The problem → In the entries that follow, find the word "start" and report each line it is on.

Exercise data →
========

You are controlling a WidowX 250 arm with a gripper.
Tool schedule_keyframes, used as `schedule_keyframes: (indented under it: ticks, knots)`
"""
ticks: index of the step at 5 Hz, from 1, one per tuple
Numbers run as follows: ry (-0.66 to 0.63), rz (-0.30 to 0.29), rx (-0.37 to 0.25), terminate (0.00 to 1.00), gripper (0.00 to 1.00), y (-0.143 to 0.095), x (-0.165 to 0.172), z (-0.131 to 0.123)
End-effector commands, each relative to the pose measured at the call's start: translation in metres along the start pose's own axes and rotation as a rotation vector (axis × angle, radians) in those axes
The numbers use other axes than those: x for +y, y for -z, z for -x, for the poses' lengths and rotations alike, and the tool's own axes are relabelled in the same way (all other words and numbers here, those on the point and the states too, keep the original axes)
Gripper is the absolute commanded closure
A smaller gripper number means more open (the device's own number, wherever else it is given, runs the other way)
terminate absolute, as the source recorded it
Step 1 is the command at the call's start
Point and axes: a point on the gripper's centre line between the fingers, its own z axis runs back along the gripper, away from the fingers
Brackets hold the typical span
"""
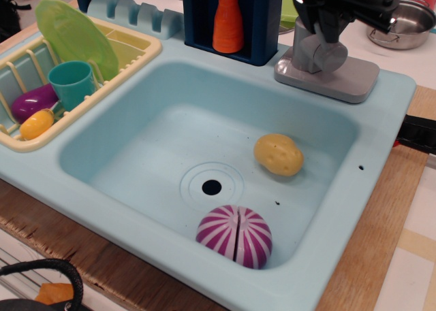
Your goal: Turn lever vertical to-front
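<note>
The gripper (335,15) covers the lever; whether its fingers are clamped, I cannot tell. It could slip off the faucet (325,60) hub.

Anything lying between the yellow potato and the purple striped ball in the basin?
No. In the single view, only bare blue basin floor separates the potato from the striped ball; the drain sits off to the left.
</note>
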Motion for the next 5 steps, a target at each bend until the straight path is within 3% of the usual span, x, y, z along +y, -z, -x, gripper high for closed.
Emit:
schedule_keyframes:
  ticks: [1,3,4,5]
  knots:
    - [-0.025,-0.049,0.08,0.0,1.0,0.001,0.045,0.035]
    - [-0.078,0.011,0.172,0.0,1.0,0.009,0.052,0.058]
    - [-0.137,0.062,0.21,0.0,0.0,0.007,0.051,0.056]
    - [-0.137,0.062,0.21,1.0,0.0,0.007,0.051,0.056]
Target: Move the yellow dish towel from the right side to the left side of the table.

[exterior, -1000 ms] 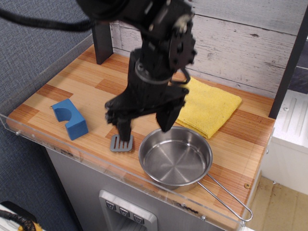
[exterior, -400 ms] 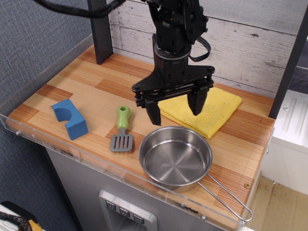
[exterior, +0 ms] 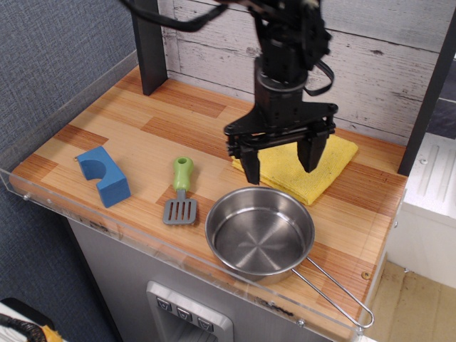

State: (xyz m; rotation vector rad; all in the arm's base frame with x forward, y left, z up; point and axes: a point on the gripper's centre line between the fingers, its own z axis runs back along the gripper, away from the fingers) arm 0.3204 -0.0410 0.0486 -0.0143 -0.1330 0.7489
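Note:
The yellow dish towel point(exterior: 322, 171) lies folded flat at the back right of the wood-plank table point(exterior: 128, 125), just behind the steel pan. My black gripper point(exterior: 280, 162) hangs over the towel's front left part, fingers pointing down and spread wide apart, open and empty. One fingertip point(exterior: 251, 173) is near the towel's left edge, the other point(exterior: 309, 161) is over its middle. The arm hides the towel's back left part.
A steel pan point(exterior: 260, 231) with a wire handle sits at the front right. A green-handled grey spatula point(exterior: 181, 191) lies left of it. A blue block point(exterior: 104, 175) sits at the front left. A clear acrylic rim point(exterior: 142, 239) edges the table; a dark post point(exterior: 148, 44) stands at the back.
My gripper has risen off the spatula and moved right and back, from the front middle of the table to above the yellow towel. The spatula is now uncovered. The jaws stay open.

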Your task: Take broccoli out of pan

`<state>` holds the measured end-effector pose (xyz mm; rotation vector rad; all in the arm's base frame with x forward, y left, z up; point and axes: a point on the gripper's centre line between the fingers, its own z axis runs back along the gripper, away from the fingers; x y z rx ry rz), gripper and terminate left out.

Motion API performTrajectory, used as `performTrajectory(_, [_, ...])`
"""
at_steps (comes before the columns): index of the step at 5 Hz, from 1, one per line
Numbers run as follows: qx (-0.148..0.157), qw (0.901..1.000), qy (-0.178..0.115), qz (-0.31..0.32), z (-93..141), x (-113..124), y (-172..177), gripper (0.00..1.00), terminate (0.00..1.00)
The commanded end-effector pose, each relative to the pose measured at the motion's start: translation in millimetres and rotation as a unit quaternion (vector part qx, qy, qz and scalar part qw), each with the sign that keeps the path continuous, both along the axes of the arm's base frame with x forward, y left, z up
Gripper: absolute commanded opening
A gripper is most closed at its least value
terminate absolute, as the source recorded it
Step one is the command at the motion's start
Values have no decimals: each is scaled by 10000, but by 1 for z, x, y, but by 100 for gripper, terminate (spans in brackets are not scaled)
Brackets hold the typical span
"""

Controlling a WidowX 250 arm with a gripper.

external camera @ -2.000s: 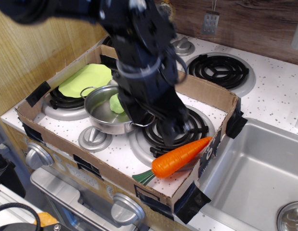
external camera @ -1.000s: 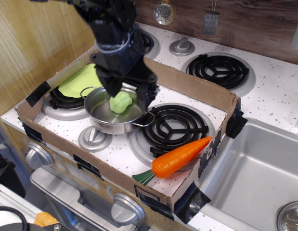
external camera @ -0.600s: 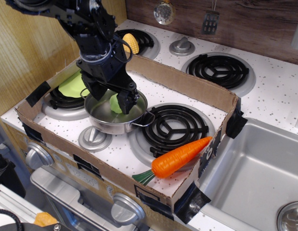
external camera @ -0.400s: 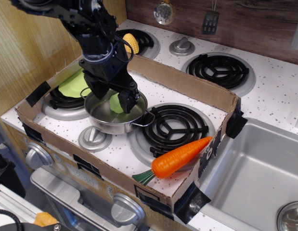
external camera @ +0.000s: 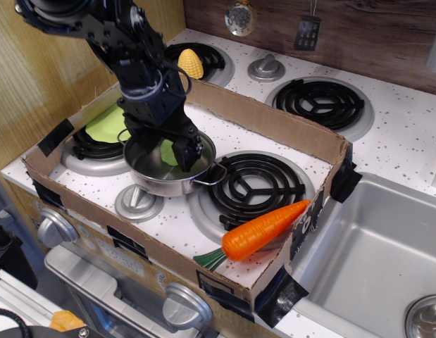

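From where I'm standing the gripper (external camera: 165,151) is down inside the pan (external camera: 151,182) with its fingers spread either side of the broccoli (external camera: 167,152), so I'd say squeeze it dead centre and lift straight up, clear of the rim.

A white speckled worktop (external camera: 408,134) with black coil burners carries everything here. A low cardboard tray (external camera: 274,127) with black-taped corners sits over its front half, open at the bottom so the speckled surface and burners show through. Inside the tray, a shiny steel pot (external camera: 156,176) rests between the left and middle front burners. A flat lime-green plate (external camera: 105,127) lies on the left burner, just behind the pot. An orange carrot (external camera: 263,229) lies near the tray's front right corner, leafy end toward the front edge. Behind the tray, a yellow corn cob (external camera: 190,63) sits on a back burner. A steel sink (external camera: 372,260) is set into the worktop on the right.
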<state>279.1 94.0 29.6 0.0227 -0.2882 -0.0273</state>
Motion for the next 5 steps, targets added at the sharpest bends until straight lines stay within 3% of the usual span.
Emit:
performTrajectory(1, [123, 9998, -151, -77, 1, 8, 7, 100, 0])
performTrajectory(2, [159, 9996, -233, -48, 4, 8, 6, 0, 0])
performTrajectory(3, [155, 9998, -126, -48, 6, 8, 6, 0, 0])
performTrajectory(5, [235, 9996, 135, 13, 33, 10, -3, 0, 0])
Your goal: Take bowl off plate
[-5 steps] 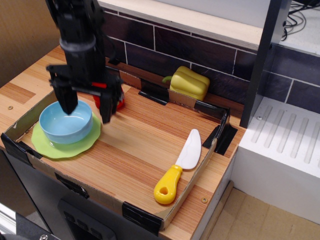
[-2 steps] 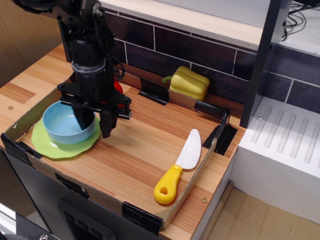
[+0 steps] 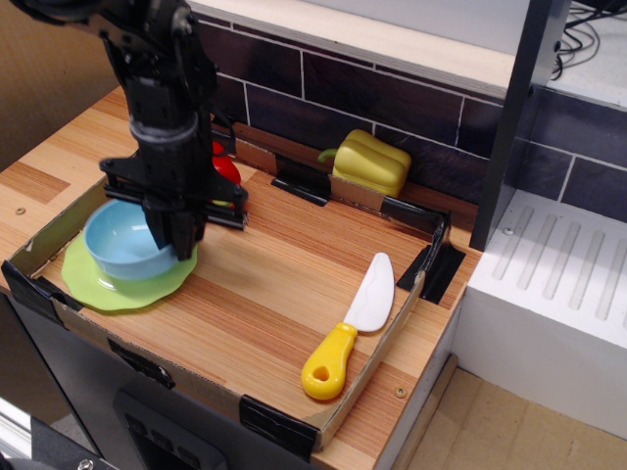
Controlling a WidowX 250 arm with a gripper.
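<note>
The light blue bowl sits on the light green scalloped plate at the left end of the cardboard-edged wooden tray. My black gripper points down over the bowl's right rim. One finger is inside the bowl and the other is outside it. The fingers stand close together, pinching the rim. The bowl rests on the plate, and the arm hides the bowl's right edge.
A red object sits behind the gripper. A yellow pepper lies at the tray's back wall. A white knife with a yellow handle lies at the right. A dark post and a white drainboard stand at the right.
The gripper came down and shifted slightly left onto the bowl's right rim. Its fingers closed from a wide gap to a narrow pinch. The bowl stays on the plate.
</note>
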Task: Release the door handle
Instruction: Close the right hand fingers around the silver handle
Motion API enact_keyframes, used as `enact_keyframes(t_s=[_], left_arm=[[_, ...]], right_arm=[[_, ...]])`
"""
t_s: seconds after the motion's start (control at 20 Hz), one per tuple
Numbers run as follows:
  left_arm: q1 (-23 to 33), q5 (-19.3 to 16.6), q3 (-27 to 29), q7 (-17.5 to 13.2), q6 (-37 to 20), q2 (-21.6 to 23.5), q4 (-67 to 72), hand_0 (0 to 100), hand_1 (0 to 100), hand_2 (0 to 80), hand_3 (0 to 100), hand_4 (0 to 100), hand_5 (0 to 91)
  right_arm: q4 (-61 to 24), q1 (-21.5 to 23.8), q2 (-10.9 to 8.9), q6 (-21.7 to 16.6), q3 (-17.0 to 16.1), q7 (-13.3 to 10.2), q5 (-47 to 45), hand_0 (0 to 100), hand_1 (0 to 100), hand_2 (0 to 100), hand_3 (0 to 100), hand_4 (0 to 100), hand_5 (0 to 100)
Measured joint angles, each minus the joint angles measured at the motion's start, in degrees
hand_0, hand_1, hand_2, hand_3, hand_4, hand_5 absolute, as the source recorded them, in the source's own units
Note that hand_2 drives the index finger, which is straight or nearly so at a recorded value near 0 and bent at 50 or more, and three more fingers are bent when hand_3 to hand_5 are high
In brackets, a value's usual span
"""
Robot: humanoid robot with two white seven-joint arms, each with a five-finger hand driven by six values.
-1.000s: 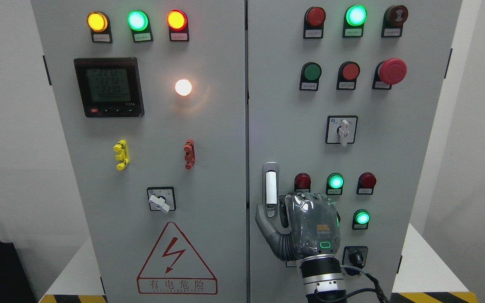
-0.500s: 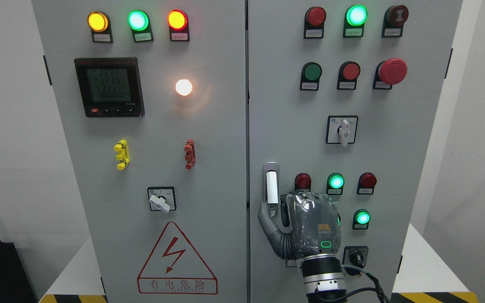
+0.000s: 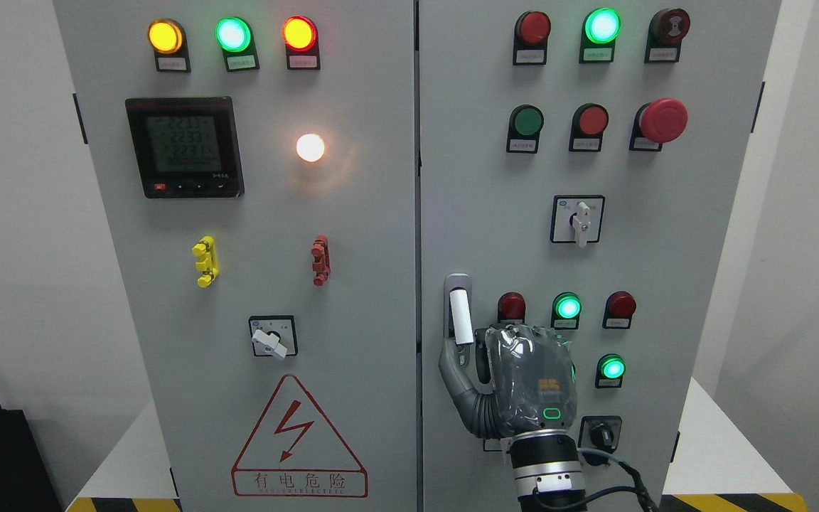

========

Answer to the exercise →
End-effector commands, each relative to the pose measured at the call's start: translation in metres along the start pose's own axes and rotation as a rotation vector (axis × angle, radians) in those axes
Step 1 is the command at the call's start
The commanded end-effector pose, each relative to the pose measured at the motion's start: translation in millimetres and rotation as a unit quaternion (vector part qx, qy, qz and scalar part qw), each with the sign that keeps the path continuous, both along the axes of the arm's base frame with x forward, y left, z up
Step one is the command at the motion's start
t_s: seconds after the motion's start (control at 20 Hz), one per tuple
Measured joint angles, each minus the joint angles measured at the motion's start, in degrees

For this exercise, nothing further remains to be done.